The results of this mistreatment have been tragic for Aboriginal Australians. Members of the Stolen Generation were less likely than other Australians to go to college or vocational schools or to have good relationships with others. They were twice as likely as other Australians to use drugs and spend time in jail.
Three women who were part of the Stolen Generation hold a photograph of their parents as Australian Prime Minister Kevin Rudd delivers the Apology to the Stolen Generations on February 13, 2008.
The route to reparations for the Aboriginal has been slow. It was only in 2008 that the Australian government apologized for its racist mistreatment. The month before, the state of Tasmania agreed to award $52,000 to each Tasmanian victim of the Stolen Generation. The state of South Australia followed by offering $15,000 to each victim who applied. NSW offered $75,000. However, four Australian states have yet to offer anything.
Above, children hold portraits of members of the Stolen Generation during the Apology to the Stolen Generations at Parliament House.

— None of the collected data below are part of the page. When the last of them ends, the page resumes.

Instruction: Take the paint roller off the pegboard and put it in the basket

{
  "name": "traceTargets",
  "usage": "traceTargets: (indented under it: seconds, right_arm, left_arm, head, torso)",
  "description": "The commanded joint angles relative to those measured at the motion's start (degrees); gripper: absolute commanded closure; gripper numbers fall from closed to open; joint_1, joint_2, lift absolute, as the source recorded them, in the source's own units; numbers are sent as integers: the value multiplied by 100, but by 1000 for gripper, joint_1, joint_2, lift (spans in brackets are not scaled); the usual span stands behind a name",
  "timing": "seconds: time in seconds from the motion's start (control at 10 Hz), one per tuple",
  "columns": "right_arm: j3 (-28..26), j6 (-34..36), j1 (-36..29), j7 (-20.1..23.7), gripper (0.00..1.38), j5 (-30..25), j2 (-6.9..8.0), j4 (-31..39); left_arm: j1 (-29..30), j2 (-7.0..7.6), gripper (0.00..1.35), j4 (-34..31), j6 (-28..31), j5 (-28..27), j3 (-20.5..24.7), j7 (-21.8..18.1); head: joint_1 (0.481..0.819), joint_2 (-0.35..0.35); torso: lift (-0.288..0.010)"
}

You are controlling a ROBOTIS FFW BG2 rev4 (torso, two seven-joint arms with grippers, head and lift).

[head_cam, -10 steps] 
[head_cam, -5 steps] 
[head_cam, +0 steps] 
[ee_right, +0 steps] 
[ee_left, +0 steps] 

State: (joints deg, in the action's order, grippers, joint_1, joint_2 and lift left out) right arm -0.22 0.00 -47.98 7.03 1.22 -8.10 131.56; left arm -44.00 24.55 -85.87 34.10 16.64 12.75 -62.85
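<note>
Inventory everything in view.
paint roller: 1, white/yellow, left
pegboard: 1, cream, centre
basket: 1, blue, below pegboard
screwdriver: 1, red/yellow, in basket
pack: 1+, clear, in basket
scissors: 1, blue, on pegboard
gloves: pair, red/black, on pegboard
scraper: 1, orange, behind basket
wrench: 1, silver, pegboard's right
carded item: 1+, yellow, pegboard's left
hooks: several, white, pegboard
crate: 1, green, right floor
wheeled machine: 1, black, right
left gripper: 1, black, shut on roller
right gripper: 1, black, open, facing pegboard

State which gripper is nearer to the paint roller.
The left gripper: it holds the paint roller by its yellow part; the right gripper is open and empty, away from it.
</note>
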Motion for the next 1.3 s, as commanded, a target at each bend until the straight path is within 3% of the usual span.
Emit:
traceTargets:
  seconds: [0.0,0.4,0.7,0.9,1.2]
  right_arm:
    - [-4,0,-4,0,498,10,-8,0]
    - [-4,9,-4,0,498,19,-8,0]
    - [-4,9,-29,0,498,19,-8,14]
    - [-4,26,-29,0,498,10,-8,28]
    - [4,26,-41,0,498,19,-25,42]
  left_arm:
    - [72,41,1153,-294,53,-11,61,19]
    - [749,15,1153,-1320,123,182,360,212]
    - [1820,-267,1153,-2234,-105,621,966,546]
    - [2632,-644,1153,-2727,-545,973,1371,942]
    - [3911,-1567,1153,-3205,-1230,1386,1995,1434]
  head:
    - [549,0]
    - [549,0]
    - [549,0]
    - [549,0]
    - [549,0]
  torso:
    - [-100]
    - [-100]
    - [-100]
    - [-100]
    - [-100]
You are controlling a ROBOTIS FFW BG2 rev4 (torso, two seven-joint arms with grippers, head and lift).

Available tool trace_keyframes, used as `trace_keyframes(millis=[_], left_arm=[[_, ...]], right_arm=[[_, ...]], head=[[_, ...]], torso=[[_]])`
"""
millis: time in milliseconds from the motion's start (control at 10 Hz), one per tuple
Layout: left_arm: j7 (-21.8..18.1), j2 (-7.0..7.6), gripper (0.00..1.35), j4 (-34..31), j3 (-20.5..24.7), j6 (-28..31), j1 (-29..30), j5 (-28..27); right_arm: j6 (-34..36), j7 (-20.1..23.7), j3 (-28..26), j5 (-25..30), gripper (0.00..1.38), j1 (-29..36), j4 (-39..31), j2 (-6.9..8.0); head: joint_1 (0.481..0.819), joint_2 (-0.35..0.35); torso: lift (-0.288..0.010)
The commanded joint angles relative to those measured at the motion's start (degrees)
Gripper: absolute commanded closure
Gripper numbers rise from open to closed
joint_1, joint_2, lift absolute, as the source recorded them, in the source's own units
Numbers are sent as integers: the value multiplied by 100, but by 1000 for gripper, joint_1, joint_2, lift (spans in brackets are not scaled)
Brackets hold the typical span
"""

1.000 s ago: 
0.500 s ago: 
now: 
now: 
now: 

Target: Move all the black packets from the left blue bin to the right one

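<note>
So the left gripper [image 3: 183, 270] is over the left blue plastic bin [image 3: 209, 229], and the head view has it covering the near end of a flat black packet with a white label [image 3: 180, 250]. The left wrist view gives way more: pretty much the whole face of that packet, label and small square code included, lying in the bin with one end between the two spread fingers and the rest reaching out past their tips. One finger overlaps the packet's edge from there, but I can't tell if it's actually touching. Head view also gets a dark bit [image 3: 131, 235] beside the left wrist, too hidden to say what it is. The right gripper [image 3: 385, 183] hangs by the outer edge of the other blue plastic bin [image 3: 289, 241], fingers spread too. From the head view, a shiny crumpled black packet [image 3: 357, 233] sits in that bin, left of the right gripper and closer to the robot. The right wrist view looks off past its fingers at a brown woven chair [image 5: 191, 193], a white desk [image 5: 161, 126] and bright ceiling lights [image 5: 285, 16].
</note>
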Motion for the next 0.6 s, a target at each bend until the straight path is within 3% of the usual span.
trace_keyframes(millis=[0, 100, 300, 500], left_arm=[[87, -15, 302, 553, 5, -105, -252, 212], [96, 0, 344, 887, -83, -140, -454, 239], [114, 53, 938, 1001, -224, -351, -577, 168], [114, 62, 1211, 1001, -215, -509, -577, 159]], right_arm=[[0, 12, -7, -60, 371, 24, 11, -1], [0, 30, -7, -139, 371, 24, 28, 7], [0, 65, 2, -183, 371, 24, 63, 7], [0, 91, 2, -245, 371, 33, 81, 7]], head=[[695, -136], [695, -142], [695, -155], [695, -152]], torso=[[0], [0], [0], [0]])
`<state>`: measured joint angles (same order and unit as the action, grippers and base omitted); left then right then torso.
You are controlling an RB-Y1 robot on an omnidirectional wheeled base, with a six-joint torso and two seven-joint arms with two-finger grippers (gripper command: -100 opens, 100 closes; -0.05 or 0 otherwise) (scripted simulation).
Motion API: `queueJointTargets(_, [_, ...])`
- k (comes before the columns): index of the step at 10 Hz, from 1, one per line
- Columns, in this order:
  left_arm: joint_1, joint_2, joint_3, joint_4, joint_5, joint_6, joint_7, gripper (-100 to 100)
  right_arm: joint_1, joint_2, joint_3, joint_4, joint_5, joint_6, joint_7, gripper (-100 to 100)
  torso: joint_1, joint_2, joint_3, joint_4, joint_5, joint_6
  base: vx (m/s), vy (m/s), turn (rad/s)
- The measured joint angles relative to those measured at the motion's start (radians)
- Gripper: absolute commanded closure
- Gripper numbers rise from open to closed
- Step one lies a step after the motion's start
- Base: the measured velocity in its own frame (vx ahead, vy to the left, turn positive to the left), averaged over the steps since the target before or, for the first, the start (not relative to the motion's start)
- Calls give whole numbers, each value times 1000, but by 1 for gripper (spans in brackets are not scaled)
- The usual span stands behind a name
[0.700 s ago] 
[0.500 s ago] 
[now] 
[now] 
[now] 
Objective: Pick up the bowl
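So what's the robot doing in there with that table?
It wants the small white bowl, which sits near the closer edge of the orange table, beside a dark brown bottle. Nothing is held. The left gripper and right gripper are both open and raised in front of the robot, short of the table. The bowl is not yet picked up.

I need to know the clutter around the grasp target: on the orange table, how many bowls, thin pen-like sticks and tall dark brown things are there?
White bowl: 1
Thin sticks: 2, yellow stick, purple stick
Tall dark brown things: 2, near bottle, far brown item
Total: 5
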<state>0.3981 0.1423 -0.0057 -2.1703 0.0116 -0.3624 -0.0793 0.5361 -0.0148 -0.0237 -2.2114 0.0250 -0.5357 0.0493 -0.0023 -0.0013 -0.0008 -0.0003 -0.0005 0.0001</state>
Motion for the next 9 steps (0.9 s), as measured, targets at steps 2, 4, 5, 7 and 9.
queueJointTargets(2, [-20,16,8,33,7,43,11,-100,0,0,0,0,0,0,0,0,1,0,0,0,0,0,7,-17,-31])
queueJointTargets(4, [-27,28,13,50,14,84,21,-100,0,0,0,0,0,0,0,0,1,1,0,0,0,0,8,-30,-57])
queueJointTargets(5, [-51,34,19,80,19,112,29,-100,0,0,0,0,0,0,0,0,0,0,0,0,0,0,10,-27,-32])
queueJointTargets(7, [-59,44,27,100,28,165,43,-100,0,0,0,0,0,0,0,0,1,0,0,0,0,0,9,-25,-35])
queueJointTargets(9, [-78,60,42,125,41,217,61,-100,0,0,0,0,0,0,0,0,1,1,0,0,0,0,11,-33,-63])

According to the state governments who have paid reparations, the money is meant to help the Aboriginal people move on and improve their lives. However, the national government thinks that the money would be better invested in social programs to help all Aboriginals — not just specific individuals. And although some Aboriginals are grateful for the reparations, others believe that money will never erase the pain that they and their ancestors were forced to endure.
Above, an Australian newspaper reports that the government officially apologized to Aboriginal people.